Dans une atmosphère très vintage, mêlant sonorités Country, Boogie, Rockabilly et Shuffle, le Blues GHALIA VOLT revêt une parure bien différente de ce à quoi elle nous a habitué. Toujours incisive et aussi un peu plus légère, elle livre un manifeste féministe d’une grande finesse d’écriture et d’une musicalité très colorée. Avec « Shout Sister Shout ! », la musicienne ouvre un nouveau chapitre de sa belle carrière sur de nouveaux horizons.

GHALIA VOLT

« Shout Sister Shout! »

(Ruf Records)

Une fois franchi l’océan qui sépare la capital belge de la Nouvelle-Orléans, GHALIA VOLT n’a pas perdu de temps et a rapidement pris les choses en main. Dès son premier album autoproduit en 2016, « Have You Seen My Woman », jusqu’à « One Woman Band » qu’elle a enregistré seule en live au mythique Royal Sound Studio de Memphis, la blueswoman est dorénavant une artiste reconnue sur la scène internationale et avec « Shout Sister Shout ! », c’est une nouvelle facette de sa personnalité qu’elle dévoile.

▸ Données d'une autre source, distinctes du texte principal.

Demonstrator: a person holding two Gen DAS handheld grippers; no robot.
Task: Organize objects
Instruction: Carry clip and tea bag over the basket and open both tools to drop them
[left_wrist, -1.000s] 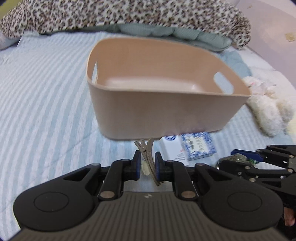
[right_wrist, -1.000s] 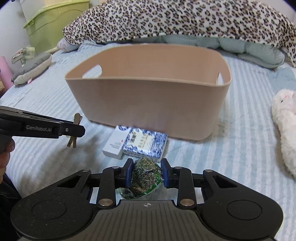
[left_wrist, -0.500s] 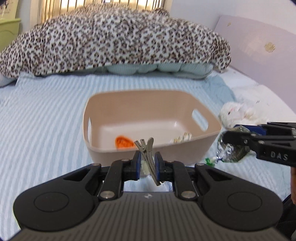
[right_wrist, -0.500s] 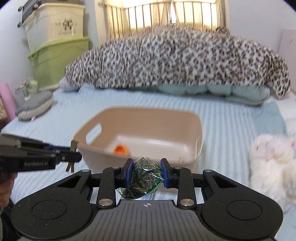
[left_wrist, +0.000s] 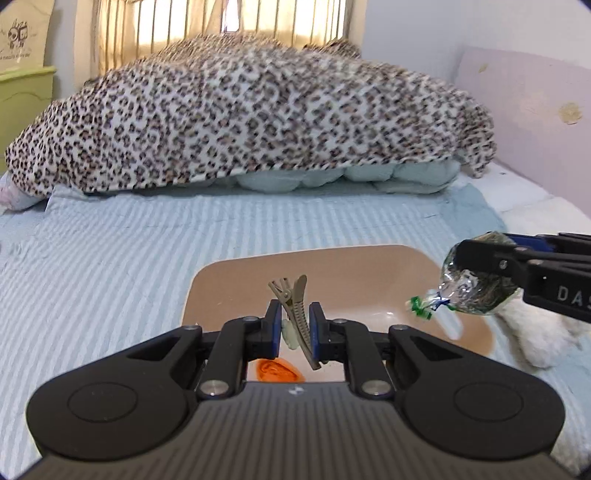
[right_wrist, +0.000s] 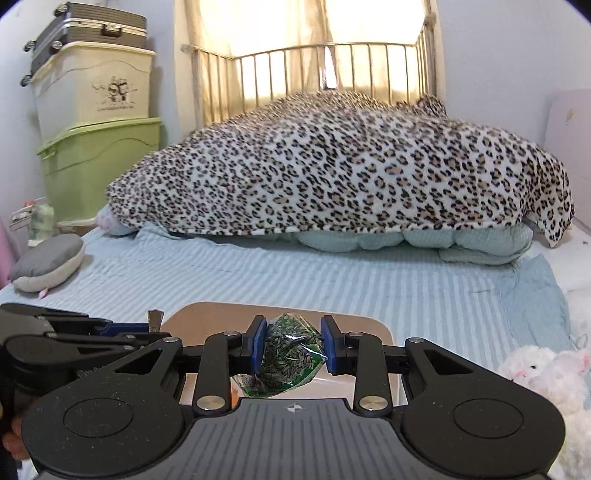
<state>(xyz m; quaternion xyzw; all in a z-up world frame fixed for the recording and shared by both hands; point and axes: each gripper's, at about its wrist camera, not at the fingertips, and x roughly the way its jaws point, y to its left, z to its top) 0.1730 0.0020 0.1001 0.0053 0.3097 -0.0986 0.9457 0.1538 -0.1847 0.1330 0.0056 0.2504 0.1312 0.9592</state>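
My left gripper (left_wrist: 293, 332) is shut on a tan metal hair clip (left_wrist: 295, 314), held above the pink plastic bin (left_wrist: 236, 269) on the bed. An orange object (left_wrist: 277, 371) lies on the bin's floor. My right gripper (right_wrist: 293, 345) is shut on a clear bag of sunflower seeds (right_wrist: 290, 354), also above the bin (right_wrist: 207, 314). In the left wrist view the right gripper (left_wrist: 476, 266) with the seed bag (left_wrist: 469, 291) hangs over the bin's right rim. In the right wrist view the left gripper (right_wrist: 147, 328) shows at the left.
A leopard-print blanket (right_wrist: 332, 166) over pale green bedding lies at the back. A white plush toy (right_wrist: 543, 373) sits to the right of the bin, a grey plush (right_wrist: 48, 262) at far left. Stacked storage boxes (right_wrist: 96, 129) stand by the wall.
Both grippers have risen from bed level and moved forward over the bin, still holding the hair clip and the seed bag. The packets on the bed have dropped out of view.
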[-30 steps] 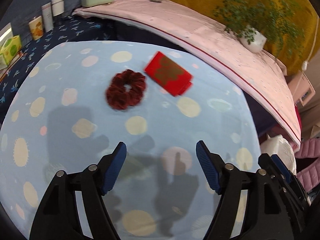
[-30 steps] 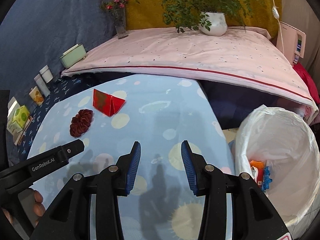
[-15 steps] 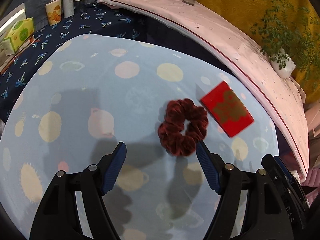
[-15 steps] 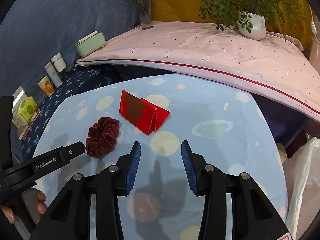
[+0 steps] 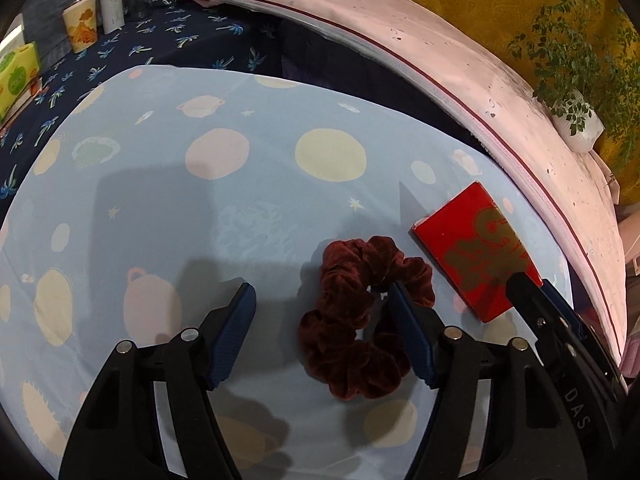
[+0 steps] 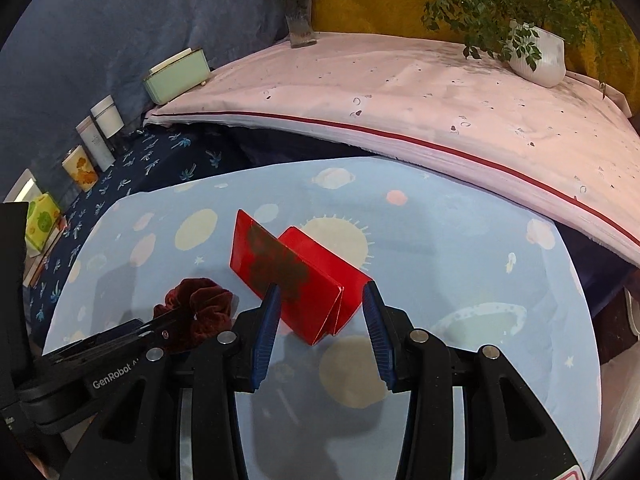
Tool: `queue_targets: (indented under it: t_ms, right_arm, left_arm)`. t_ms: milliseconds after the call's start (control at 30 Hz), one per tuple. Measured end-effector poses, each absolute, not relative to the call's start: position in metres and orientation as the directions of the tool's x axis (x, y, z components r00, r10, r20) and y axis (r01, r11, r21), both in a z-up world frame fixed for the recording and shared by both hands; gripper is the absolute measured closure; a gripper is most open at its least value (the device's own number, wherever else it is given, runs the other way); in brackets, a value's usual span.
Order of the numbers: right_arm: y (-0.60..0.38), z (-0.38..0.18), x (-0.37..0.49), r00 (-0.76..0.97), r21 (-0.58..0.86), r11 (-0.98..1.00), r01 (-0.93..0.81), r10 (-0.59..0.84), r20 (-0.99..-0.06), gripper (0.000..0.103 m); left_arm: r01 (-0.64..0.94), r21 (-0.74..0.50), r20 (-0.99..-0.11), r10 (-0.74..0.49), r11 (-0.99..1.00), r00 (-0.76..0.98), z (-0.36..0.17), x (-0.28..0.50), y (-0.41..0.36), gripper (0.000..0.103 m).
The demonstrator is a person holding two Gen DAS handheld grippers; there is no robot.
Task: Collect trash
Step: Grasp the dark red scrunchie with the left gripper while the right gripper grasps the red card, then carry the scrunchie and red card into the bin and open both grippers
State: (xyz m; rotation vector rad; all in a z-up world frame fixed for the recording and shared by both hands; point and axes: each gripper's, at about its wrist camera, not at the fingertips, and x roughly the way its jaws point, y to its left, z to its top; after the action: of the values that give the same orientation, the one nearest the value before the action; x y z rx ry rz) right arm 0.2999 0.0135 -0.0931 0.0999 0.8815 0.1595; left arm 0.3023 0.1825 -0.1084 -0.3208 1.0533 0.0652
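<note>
A dark red velvet scrunchie (image 5: 360,316) lies on the light blue tablecloth (image 5: 240,200). My left gripper (image 5: 320,328) is open; its right finger reaches into the scrunchie's ring. A red folded box with a gold print (image 5: 478,248) lies just right of it. In the right wrist view the red box (image 6: 296,276) lies between the tips of my open right gripper (image 6: 320,320), with the scrunchie (image 6: 200,312) to its left, partly behind the left gripper.
A pink-covered bench (image 6: 400,92) runs along the far side with a potted plant (image 6: 536,52), a flower vase (image 6: 300,20) and a green box (image 6: 178,76). Cups and cartons (image 5: 96,12) stand on the dark blue cloth at the left.
Both grippers moved forward and down to the table items. The left one closed in on the scrunchie, the right one on the red box. The white bin bag has left the right view.
</note>
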Motion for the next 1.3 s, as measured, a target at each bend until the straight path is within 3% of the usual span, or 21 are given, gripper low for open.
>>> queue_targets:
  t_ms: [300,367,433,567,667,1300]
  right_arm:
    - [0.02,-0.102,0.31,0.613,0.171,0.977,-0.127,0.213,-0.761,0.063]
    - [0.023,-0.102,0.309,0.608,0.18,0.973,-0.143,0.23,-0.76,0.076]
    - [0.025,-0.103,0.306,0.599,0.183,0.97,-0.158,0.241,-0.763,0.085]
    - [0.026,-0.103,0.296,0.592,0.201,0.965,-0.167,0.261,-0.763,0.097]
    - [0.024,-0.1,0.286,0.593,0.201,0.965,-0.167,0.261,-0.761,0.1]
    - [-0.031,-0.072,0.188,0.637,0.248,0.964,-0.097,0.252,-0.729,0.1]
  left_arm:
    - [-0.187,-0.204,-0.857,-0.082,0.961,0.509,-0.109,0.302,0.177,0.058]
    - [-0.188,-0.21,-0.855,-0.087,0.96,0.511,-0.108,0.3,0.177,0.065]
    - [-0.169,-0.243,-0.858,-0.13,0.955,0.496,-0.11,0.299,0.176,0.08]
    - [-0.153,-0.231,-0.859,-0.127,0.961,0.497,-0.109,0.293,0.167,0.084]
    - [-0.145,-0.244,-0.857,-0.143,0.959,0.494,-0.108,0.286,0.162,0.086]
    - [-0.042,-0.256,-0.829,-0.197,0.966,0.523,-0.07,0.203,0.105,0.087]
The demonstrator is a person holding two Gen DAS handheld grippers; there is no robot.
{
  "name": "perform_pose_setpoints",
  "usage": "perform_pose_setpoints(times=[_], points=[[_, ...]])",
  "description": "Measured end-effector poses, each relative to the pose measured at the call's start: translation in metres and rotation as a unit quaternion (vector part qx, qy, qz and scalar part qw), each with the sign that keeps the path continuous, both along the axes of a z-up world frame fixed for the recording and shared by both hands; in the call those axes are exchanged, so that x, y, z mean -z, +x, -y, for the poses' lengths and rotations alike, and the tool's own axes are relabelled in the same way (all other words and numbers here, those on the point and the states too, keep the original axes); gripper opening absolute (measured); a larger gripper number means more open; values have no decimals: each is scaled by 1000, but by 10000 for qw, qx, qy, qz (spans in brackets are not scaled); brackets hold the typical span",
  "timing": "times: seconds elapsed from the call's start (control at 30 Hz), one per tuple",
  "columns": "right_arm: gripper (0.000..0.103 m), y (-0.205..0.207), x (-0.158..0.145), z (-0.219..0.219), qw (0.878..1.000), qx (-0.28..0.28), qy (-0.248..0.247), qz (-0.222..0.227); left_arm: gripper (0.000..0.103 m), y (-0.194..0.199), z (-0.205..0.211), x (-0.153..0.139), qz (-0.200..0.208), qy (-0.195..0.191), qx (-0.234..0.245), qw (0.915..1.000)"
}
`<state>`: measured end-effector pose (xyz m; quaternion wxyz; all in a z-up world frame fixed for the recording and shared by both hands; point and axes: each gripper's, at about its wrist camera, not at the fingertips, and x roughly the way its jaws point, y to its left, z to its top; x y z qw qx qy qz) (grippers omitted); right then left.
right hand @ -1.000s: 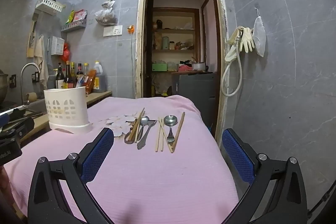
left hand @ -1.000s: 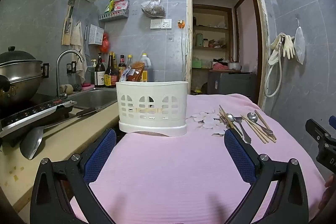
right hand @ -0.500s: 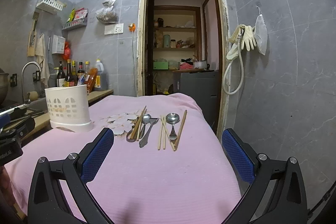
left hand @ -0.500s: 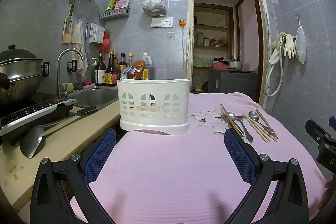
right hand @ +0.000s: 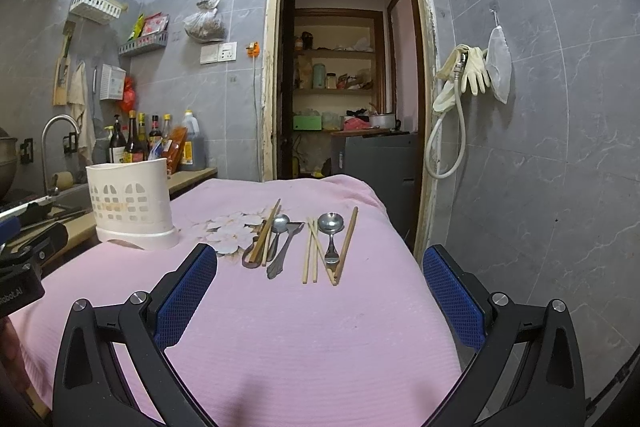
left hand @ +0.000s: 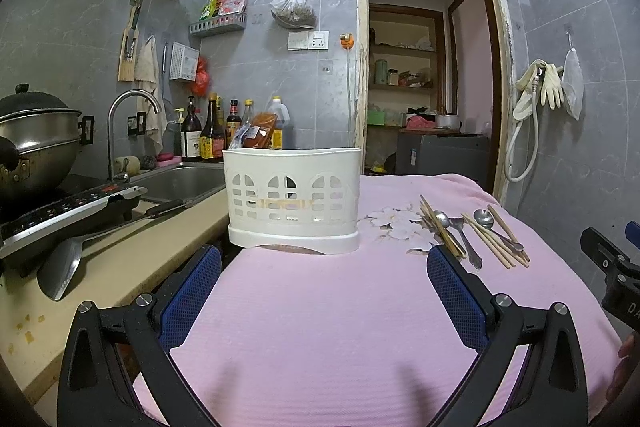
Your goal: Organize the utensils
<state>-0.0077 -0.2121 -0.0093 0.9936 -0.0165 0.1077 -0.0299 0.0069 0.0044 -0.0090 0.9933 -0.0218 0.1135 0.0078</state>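
Observation:
A white slotted utensil holder [left hand: 294, 198] [right hand: 130, 203] stands upright on the pink cloth [left hand: 328, 311], left of the utensils. Metal spoons [right hand: 331, 227] [left hand: 485, 218], a fork and several wooden chopsticks [right hand: 347, 245] [left hand: 442, 231] lie side by side on the cloth beside a flower print. My left gripper [left hand: 322, 287] is open and holds nothing, hovering low, short of the holder. My right gripper [right hand: 320, 285] is open too, nothing in it, just short of the utensil row.
A beige counter [left hand: 120, 267] on the left carries a stove with a steel pot [left hand: 36, 139], a spatula [left hand: 64, 263], a sink [left hand: 184, 183] and bottles [left hand: 208, 135]. An open doorway [right hand: 344, 87] lies behind the table. The grey tiled wall stands close on the right.
Both grippers have crept forward and sunk slightly; the holder and utensils look a little nearer and higher. Both stay open, and nothing on the cloth has moved.

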Motion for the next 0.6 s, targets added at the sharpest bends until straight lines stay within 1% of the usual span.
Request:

Après s’être exprimée dans un registre assez traditionnel et un Blues Rock électrisant, GHALIA VOLT s’essaie à autre chose en passant de la chaleur Southern de la Louisiane et du Tennessee à celle, nettement plus aride, de Joshua Tree dans le désert californien de Mojave. Et si les célèbres studios Rancho De La Luna sont surtout réputés pour leurs joutes Desert Rock, Stoner et Psych, c’est dans un style très marqué Hill Country Blues que la Bruxelloise présente ses nouveaux morceaux.

Sur ce cinquième opus, la songwriter n’est plus seule et est même particulièrement bien entourée. Sous la houlette de David Catching à la production et à la guitare, on retrouve le batteur Danny Frankel et le claviériste Ben Alleman. Avec Eddie 9V qui co-signe « Hope On A Rides », GHALIA VOLT forme aussi un duo complice. Jouant sur la diversité, la chanteuse montre une incroyable polyvalence et beaucoup de facilité (« Every Cloud », « No Happy Home », « Shout Sister Shout ! », « Can’t Have It All », « Po’ Boy John »). Très rafraîchissant !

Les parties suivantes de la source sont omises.